_Exercise prompt_: Retype each line below precisely and omit all images.

_Data below_:
=== Section Start ===
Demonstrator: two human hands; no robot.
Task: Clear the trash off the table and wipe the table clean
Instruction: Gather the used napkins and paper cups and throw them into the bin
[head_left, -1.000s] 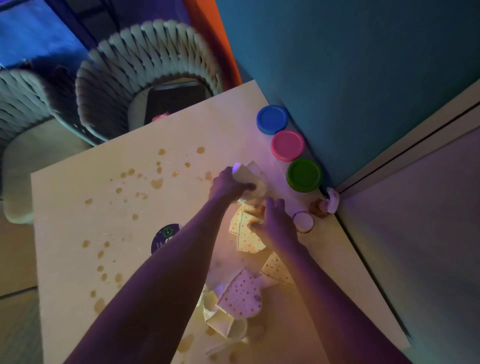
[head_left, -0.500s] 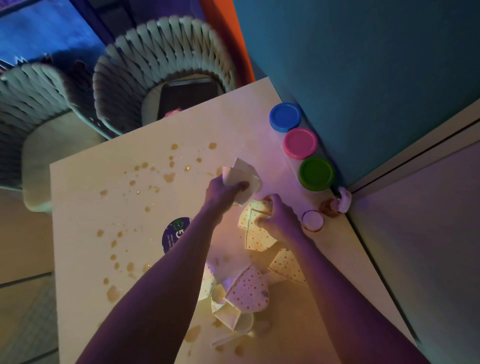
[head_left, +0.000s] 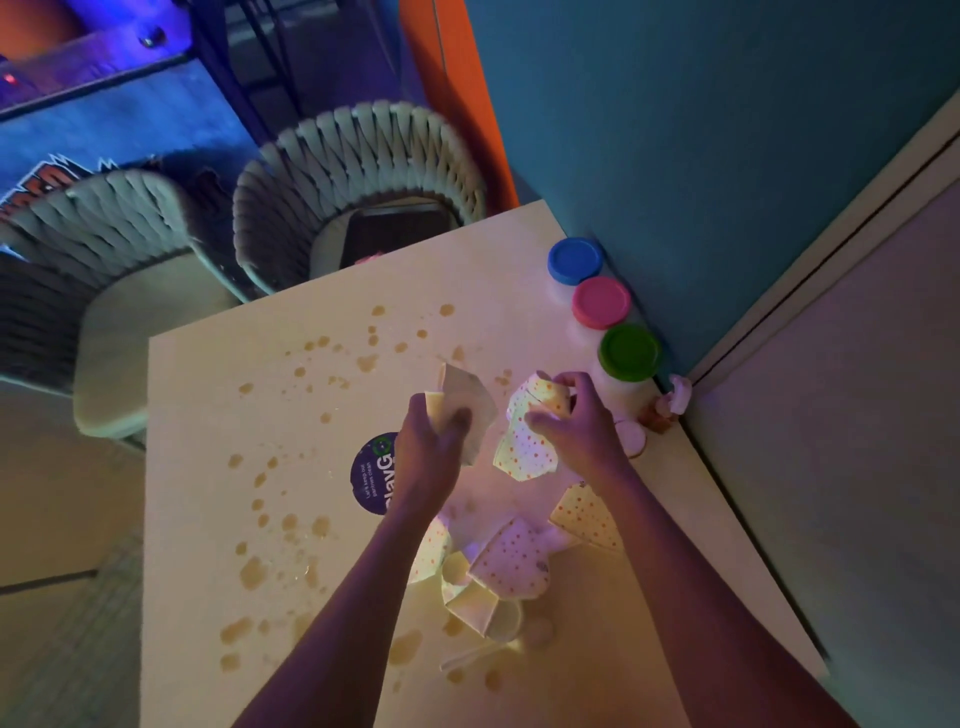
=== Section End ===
_Answer to this problem_:
Demonstrator: two human hands; no robot.
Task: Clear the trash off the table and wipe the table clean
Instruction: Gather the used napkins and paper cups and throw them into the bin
[head_left, -1.000s] 
[head_left, -0.500s] 
[head_left, +0.000s] 

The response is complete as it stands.